* [Work instruction]:
The entire listing below needs to be transcribed word for word.

* [Stored data]:
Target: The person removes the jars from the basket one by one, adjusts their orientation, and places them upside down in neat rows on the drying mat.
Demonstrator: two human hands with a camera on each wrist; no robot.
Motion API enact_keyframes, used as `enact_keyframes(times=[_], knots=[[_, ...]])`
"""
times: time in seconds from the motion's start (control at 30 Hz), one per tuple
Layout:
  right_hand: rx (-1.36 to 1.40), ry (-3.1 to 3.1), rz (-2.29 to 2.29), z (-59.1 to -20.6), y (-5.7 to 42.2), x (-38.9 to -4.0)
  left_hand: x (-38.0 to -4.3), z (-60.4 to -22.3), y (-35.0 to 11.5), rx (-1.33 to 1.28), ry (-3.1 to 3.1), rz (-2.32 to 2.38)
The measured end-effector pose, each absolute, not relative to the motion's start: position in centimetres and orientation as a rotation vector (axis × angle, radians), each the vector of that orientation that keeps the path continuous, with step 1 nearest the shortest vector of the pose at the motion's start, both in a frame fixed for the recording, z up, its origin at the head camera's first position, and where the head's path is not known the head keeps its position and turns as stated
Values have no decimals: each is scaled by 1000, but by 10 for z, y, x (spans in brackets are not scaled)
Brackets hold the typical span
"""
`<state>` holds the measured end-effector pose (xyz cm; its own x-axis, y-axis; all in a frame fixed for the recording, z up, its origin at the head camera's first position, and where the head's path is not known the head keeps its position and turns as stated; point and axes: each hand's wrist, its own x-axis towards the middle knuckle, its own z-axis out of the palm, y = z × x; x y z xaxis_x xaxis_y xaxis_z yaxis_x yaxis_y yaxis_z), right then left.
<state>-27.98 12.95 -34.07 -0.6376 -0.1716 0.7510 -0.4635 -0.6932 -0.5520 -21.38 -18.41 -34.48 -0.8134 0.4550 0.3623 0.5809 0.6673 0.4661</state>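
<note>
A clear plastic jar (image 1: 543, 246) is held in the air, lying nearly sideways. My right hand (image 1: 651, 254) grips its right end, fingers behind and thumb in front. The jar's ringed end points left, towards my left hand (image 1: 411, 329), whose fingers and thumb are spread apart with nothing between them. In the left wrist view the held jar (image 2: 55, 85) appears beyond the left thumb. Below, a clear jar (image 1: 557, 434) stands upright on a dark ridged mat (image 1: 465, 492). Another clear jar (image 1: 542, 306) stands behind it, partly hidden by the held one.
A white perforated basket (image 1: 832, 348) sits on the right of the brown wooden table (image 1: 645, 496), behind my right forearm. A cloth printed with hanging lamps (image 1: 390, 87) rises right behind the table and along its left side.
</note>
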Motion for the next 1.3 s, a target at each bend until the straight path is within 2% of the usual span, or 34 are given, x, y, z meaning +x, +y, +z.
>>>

* [Exercise answer]:
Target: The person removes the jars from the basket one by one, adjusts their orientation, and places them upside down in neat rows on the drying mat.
Demonstrator: two human hands with a camera on each wrist; no robot.
Motion API enact_keyframes, used as `enact_keyframes(times=[_], knots=[[_, ...]])`
"""
times: time in seconds from the motion's start (control at 30 Hz), one per tuple
Layout:
  right_hand: rx (-1.36 to 1.40), ry (-3.1 to 3.1), rz (-2.29 to 2.29), z (-59.1 to -20.6), y (-5.7 to 42.2), x (-38.9 to -4.0)
  left_hand: x (-38.0 to -4.3), z (-60.4 to -22.3), y (-35.0 to 11.5), rx (-1.33 to 1.28), ry (-3.1 to 3.1), rz (-2.32 to 2.38)
The measured end-effector pose, each absolute, not relative to the motion's start: position in centimetres and orientation as a rotation vector (axis × angle, radians), each the vector of that orientation that keeps the path continuous, with step 1 nearest the shortest vector of the pose at the motion's start, both in a frame fixed for the recording, z up, its origin at the head camera's first position, and where the head's path is not known the head keeps its position and turns as stated
Values have no decimals: each is scaled by 1000, but by 10 for z, y, x (spans in brackets are not scaled)
Brackets hold the typical span
"""
`<state>` holds the measured end-effector pose (xyz cm; its own x-axis, y-axis; all in a frame fixed for the recording, z up, its origin at the head camera's first position, and where the head's path is not known the head keeps its position and turns as stated; point and axes: each hand's wrist, its own x-axis towards the middle knuckle, its own z-axis out of the palm, y = z × x; x y z xaxis_x xaxis_y xaxis_z yaxis_x yaxis_y yaxis_z), right then left.
<state>-27.98 12.95 -34.07 -0.6376 -0.1716 0.7510 -0.4635 -0.6932 -0.5520 -21.38 -18.41 -34.48 -0.8134 0.4550 0.3623 0.5809 0.6673 0.4661</state>
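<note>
A clear plastic jar (image 1: 543, 246) is held in the air, lying nearly sideways. My right hand (image 1: 651, 254) grips its right end, fingers behind and thumb in front. The jar's ringed end points left, towards my left hand (image 1: 411, 329), whose fingers and thumb are spread apart with nothing between them. In the left wrist view the held jar (image 2: 55, 85) appears beyond the left thumb. Below, a clear jar (image 1: 557, 434) stands upright on a dark ridged mat (image 1: 465, 492). Another clear jar (image 1: 542, 306) stands behind it, partly hidden by the held one.
A white perforated basket (image 1: 832, 348) sits on the right of the brown wooden table (image 1: 645, 496), behind my right forearm. A cloth printed with hanging lamps (image 1: 390, 87) rises right behind the table and along its left side.
</note>
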Motion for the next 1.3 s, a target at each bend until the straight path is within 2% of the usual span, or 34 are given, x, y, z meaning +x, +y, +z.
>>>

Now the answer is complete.